Not even keeping up with inflation over 40 years ... 1980 to present. And an 83% drop in the purchasing power of an ounce of gold in between peak to trough (from January 1980 to April 2001).
https://www.macrotrends.net/1333/historical-gold-prices-100-year-chart
BigmanPigman
(51,584 posts)that tracked silver and gold. That one looked like 90° angles until 1970, then it had sharp angles instead. That chart looked more 50/50 to me.
progree
(10,901 posts)And what chart was "the first one posted?" I've only posted this one (about 4 different times):
https://www.macrotrends.net/1333/historical-gold-prices-100-year-chart
and the GLD page which by default has the 1 day chart on the right-hand side (I posted this for the expense ratio of the GLD, not the chart)
https://finance.yahoo.com/quote/GLD?p=GLD&.tsrc=fin-srch
The OP and the Forbes article it links to has no chart that I can see.
Also, I don't see any chart in this thread "that tracked silver and gold."
Thanks.
BigmanPigman
(51,584 posts)copy it so I can only share a link (I hope it works). It says "silver to gold ratio". That is the chart that popped up on the link when I clicked on it originally. The left side looks like the outline of a major city's skyline.
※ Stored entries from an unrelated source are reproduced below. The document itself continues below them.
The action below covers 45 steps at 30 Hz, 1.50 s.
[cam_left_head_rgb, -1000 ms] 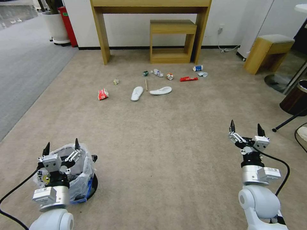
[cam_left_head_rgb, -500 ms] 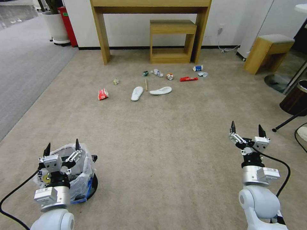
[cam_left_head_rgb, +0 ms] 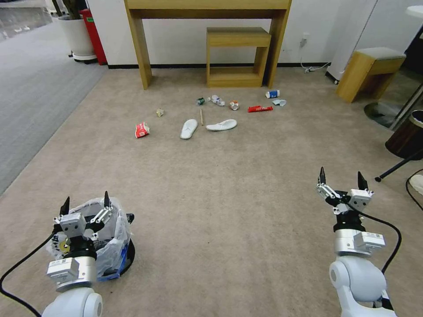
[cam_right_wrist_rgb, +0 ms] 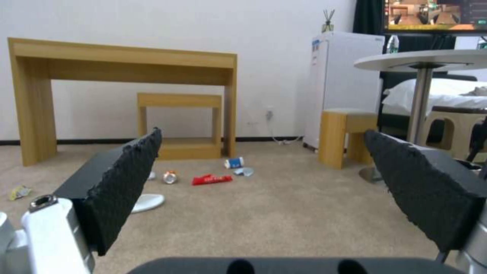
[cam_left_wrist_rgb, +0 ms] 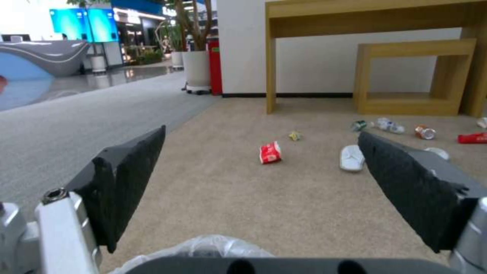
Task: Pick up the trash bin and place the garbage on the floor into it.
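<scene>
Plastic-lined trash bin (cam_left_head_rgb: 112, 235), lower left, under my spread left pincer (cam_left_head_rgb: 85, 203); right pincer (cam_left_head_rgb: 342, 179) spread, lower right; garbage (cam_left_head_rgb: 188, 128) upper centre.

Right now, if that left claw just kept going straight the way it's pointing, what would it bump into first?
Probably bare carpet. The left gripper, open above the trash bin, points toward the red-white carton, which lies well ahead; depth is uncertain.
</scene>
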Available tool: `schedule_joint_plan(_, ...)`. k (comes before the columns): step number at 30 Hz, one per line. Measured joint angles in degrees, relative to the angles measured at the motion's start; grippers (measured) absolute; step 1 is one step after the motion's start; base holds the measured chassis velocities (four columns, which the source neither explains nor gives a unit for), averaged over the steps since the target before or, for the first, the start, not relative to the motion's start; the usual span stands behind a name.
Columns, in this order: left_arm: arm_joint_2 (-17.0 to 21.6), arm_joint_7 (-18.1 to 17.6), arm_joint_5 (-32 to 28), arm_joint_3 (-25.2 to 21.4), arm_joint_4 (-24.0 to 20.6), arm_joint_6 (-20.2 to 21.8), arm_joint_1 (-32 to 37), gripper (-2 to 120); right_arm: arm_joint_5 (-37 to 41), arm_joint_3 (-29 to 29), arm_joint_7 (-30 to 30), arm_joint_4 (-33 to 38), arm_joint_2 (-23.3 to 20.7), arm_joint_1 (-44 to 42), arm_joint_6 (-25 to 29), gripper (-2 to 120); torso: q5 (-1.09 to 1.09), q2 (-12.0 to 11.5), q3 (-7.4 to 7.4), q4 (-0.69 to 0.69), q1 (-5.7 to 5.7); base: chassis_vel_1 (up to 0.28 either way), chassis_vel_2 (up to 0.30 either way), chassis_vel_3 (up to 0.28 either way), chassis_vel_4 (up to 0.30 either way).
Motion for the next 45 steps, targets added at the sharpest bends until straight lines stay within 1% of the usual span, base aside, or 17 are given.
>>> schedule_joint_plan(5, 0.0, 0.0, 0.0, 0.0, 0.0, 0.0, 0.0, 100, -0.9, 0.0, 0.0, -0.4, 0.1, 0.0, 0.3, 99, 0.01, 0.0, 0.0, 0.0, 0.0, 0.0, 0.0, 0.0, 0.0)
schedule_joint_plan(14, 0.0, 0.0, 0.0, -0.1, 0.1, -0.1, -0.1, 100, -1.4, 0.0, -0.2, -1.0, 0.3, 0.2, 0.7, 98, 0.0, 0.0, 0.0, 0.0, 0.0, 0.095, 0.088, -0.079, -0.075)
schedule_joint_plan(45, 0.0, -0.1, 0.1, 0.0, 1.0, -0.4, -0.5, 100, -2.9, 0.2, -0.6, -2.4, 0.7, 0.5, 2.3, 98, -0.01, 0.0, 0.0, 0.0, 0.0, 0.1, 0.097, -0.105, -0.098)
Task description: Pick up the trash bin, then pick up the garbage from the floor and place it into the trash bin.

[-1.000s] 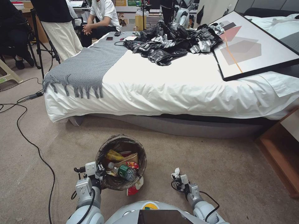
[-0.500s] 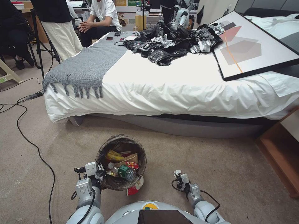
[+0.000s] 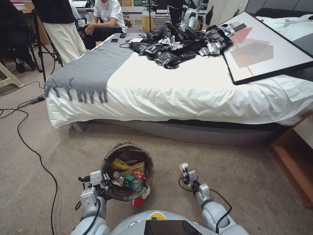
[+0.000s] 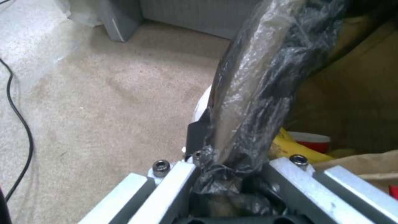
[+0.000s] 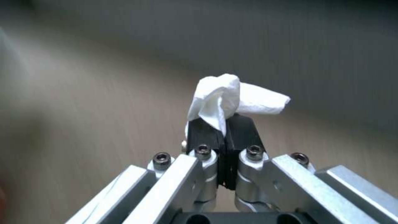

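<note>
Crumpled white tissue (image 5: 226, 98), the piece of garbage in hand, is pinched between the black pads (image 5: 203, 133) of the right claw (image 3: 185, 169). That claw is closed tight on one corner of it, so most of the paper stands free above the fingertips. In the head view the right claw hangs above the beige carpet floor (image 3: 228, 176), to the right of the trash bin and near it, but not over its mouth.

The small round white trash bin (image 3: 127, 169), lined with a dark plastic bag folded over its rim, is in front of the robot, short of the white-sheeted bed (image 3: 182, 88). The left claw (image 3: 103, 181) is clamped on the near rim. The left wrist view shows bag film and rim (image 4: 248, 93) caught between its fingers, probably to keep the bin steady and its opening facing up while the other arm loads it.

Inside lie a yellow wrapper (image 3: 118, 163), a tan folded paper piece (image 3: 135, 167), a red wrapper (image 3: 139, 174) and a small clear bottle with a green label (image 3: 129, 180). A red-and-white scrap (image 3: 141, 197) shows at the bin's near foot; I cannot tell whether it lies on the floor. The tissue looks like one of the last pieces to go in.
</note>
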### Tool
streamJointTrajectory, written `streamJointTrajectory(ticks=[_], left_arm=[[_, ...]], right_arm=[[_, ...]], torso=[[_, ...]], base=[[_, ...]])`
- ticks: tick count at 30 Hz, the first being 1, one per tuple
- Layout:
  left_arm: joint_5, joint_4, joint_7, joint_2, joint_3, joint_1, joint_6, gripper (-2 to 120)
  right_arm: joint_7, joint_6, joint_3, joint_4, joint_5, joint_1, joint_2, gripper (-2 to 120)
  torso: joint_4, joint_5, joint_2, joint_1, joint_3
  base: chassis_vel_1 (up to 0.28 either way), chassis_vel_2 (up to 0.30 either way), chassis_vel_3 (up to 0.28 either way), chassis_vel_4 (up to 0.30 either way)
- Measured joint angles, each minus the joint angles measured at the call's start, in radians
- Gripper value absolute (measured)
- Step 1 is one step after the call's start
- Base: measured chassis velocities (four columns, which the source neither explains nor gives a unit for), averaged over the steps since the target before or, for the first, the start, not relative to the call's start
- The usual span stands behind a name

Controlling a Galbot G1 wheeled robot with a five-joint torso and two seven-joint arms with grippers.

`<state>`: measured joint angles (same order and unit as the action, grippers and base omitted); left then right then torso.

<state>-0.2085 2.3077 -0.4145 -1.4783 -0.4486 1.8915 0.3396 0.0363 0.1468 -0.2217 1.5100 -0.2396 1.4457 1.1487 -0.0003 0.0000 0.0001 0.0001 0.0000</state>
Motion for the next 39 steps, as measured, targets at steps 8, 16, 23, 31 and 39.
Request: streamJointTrajectory(ticks=[8,16,23,31,39], left_arm=[[0.004,-0.001,0.000,-0.001,0.002,0.000,0.000,0],[0.014,-0.011,0.001,-0.004,0.009,0.001,-0.002,0],[0.024,-0.011,0.002,-0.002,0.020,0.001,-0.002,0],[0.045,-0.009,0.003,-0.009,0.036,0.006,-0.001,0],[0.049,-0.005,0.003,-0.013,0.039,0.008,-0.001,0]], right_arm=[[-0.039,0.083,-0.015,0.151,-0.013,0.000,-0.007,0],[-0.280,0.211,0.005,0.435,-0.113,-0.013,-0.039,0],[-0.362,0.212,0.137,0.554,-0.097,-0.015,-0.123,0],[-0.355,0.170,0.345,0.470,-0.076,-0.127,-0.156,0],[-0.316,0.164,0.407,0.352,-0.072,-0.196,-0.120,15]], torso=[[0.0002,-0.0001,0.000,0.000,0.000],[0.0003,-0.0002,0.000,0.000,0.000],[0.0001,-0.0001,0.000,0.000,0.000],[0.0004,-0.0001,0.000,0.000,0.000],[0.0003,0.0000,0.000,0.000,0.000]], base=[[0.000,0.000,0.000,0.000],[0.000,0.000,0.000,0.000],[0.000,0.000,0.000,0.000],[0.000,0.000,0.000,0.000],[0.000,0.000,0.000,0.000]])
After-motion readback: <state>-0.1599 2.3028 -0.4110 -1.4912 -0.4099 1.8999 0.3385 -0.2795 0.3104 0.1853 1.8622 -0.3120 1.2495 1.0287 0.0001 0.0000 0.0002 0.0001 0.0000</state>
https://www.macrotrends.net/1441/gold-to-silver-ratio
progree
(10,901 posts)is a good investment, or "safe". Any more than say the pork bellies to cattle ratio says anything about either as an investment.
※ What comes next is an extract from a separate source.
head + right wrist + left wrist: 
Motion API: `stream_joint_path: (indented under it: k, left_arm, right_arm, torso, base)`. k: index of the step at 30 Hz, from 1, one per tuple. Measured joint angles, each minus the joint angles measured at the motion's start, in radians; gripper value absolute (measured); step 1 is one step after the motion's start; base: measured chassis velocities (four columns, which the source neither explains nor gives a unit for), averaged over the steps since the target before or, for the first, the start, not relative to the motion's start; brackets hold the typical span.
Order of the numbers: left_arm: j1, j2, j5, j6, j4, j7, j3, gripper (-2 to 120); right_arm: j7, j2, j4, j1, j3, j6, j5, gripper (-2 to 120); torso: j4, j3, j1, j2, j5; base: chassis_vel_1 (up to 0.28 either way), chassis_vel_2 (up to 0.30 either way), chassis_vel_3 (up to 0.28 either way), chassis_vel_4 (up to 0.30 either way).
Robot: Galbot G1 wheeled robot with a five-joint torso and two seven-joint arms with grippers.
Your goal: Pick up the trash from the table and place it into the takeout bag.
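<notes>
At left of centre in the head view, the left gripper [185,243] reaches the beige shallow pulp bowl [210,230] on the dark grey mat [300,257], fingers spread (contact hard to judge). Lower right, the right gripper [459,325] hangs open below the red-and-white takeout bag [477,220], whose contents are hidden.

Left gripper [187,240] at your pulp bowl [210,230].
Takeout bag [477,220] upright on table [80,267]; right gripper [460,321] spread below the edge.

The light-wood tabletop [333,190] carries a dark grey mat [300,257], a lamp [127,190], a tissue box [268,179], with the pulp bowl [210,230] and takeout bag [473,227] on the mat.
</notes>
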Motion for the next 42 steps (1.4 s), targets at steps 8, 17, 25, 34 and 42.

But it is a very interesting chart. Thanks
I'll just repeat your link as a way of remembering it for my notes --
https://www.macrotrends.net/1441/gold-to-silver-ratio
roamer65
(36,745 posts)If it walks like a duck and quacks like a duck, it must be a duck.
progree
(10,901 posts)Last edited Sat Jul 25, 2020, 08:07 PM - Edit history (3)
in the Economy Group https://www.democraticunderground.com/?com=forum&id=1116
Here's the latest graph. Note it's for the last 6 months
Quack quack quack.
Edited to add: Dollar index chart for as long a period as one might want (it goes back to 1986). The 5 year might be of most interest as it encompasses July 2015 to July 2020 (last 1.5 years of Obama, first 3.5 years of Trump)
https://www.marketwatch.com/investing/index/DXY/charts
When Obama left office and Trump took office, the U.S. Dollar Index was at 101.17 (1/19/17 close)
It closed 7/24/20 at 94.35, down 6.7% under Trump.
Xolodno
(6,390 posts)Won't be long before we get the "buy gold" bullshit....such as....
1. The Dollar is worthless....no shit, its fiat currency. It's been worthless since Nixon took us off the gold standard...and for good reason.
2. Its yours and always will hold value....yeah, but, there was a time when the US confiscated most of it.
And I love this one, and I hear it often from friends that say...
3. "But what if the country collapses!"....then you sure as hell don't want gold. It's a shitty store of value, bulky, difficult to store and hard as hell to hide that you have it. You start flashing that shit around, you just made yourself a target. If you really do have that fear, do what the Nazi's did....flee with gemstones hemmed into their clothes. Large store of value, easy to hide, cash one in once in a great while and you won't attract to much attention.
As for investment portfolio. If its surging....its too late. You missed the boat. Remember, buy low, sell high. When its low, sure make it a larger portion of your portfolio, but when it hits your target rate, sell most of it....and don't buy until it stabilizes.